War for the Planet of the Apes

War for the Planet of the Apes is misnamed third movie in the Planet of the Apes reboot series. It’s an uneven movie that starts great and then takes a turn and winds up a pretty good flick in the end. Kind of a disappointment only in that the previous two movies were stronger but also because the first half of this one was so good.
 
It has been fifteen years since the plague that wiped out humanity and the colony of apes led by Caesar are now in an… err… guerrilla war with the human military forces called in at the end of the second flick. Caesar has to deal with human military patrols and his desire to stop the war that his own friend and fellow ape Kubo started. Unfortunately, the Colonel (played by Woody Harrelson) has no particular interest in making peace since apes are so much stronger than humans and they are pretty smart too. It’s a war for dominance of the world and very existence of humanity.
 
The first hour of this movie is so strong. From great and frightening battle scenes to just really well acted CGI apes, I can say the movie does little wrong except maybe for Caesar’s motivations. They feel a little Hollywood movie and lead the movie to some of its problems.
 
And before I talk about the less good, a shout out to the simply amazing apes.
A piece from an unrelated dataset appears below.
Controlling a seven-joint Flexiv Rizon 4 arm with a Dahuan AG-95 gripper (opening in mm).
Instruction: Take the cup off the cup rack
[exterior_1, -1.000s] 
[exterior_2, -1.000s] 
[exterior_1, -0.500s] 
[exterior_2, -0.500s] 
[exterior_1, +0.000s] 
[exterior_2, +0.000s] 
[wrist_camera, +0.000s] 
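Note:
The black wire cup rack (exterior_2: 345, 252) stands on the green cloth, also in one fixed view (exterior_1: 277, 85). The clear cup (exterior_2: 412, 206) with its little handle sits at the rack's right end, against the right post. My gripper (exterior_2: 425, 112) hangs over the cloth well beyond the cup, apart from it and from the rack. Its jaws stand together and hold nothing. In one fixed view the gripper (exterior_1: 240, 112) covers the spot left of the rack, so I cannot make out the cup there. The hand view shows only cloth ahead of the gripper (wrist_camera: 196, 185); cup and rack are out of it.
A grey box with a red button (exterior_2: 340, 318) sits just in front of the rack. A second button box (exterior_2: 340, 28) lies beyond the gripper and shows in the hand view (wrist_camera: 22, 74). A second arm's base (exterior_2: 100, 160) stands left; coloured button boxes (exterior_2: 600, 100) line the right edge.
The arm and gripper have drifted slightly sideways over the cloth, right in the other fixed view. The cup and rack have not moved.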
There are barely any human actors in this movie – it’s all CGI apes all the time and they are marvelous. I thought they were good last time, but now their ability to emote is unparalleled. Especially since the camera is often right on their faces, taking up the full screen. Andy Serkis motion capping for Caeser is, of course, as good as he ever is but Steve Zhan playing a new ape (called “Bad Ape”) is incredibly expressive. Someone needs an Oscar… if not the actors, at least for visual FX.
 
The humans are the villains and the movie has nothing particularly interesting to say about humanity. In the previous movies, humans were good, humans were bad… apes were good, apes were bad. There was nuance in the script and acting. In this, people are just bad. And maybe the movie is saying something surface-level about Us vs. Them mentalities and building walls using slave labor… but it’s muddled and shallow to the point that I’m not sure they just weren’t tossing in bad guys and a battle just to end the flick on some big explosions.
 
The great big battle sequence near the end is between three factions: one is the cliched and derivative humans led by Woody Harrelson, one is completely faceless, and one just wants to survive and avoid the fight altogether. And the apes involvement in this is defanged by a deus ex machina that lets them off the hook as far as showing the good guys being too vicious in a Hollywood movie. I thought it was cheap.
 
The movie’s script also includes at least five clever Easter eggs / references to tie it into either the original Heston movie or a remake of that movie. Unlike many movies, these references are subtle and will only be noticed by people who saw the 1968 original. They don’t stick as obvious sequel-baiting – yelling “I’m gonna have a sequel! Look at me!” Apparently they are saying this is the last movie and that’d be unfortunate since I don’t like these movies being direct prequels to the Heston flick (it doesn’t work story-wise).
 
Anyhow, I wrote a lot of negatives for a movie that I overall actually think is pretty good. All these negatives are only tossed at the movie since it starts strong and is a sequel to two very smart sci-fi action movies. This movie deserved better yet is ultimately better than a lot of Summer flicks. I’d recommend it, especially if you’ve seen the previous two films.